» **Required action**: Locate each line of the material that contains "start", then return it.

──────

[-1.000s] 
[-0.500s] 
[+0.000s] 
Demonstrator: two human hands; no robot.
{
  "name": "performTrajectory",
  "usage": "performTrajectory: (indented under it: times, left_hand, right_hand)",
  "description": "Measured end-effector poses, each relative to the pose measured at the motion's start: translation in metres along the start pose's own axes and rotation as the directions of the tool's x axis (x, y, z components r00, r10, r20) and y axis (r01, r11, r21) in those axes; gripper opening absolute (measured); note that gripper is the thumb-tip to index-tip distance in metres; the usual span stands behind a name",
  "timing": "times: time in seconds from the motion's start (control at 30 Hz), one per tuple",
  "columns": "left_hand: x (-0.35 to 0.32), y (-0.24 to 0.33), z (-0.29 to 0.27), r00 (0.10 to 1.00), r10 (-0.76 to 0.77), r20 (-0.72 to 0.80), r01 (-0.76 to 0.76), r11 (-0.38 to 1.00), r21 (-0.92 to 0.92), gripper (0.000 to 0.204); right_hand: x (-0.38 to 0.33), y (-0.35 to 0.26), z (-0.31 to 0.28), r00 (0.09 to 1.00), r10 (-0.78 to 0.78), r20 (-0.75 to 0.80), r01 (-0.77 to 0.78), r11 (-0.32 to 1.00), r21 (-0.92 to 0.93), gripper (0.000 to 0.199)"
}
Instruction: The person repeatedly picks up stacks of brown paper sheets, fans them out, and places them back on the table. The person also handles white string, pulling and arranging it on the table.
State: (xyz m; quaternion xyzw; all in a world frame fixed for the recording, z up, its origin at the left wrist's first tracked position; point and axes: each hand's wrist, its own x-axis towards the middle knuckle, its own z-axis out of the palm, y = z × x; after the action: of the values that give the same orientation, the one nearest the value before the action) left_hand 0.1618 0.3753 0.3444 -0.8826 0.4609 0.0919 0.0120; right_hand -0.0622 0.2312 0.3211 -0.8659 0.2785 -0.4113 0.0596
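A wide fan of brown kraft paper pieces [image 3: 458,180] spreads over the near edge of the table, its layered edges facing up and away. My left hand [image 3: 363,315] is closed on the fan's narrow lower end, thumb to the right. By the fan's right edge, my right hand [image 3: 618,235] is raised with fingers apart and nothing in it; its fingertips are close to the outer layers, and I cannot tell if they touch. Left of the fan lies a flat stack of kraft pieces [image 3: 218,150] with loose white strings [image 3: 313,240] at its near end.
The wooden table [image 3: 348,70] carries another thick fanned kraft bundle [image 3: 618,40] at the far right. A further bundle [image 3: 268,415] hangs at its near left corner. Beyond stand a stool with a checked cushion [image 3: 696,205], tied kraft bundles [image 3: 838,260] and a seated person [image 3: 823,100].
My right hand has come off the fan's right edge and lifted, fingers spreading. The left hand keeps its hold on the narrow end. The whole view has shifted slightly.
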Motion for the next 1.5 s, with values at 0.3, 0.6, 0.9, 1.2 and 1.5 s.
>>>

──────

» **Response box**:
  "description": "Measured end-effector poses, each relative to the pose measured at the motion's start: translation in metres along the start pose's own axes and rotation as the directions of the tool's x axis (x, y, z components r00, r10, r20) and y axis (r01, r11, r21) in those axes; gripper opening absolute (measured); note that gripper is the thumb-tip to index-tip distance in metres; the usual span stands behind a name",
  "timing": "times: time in seconds from the motion's start (control at 30 Hz), one per tuple",

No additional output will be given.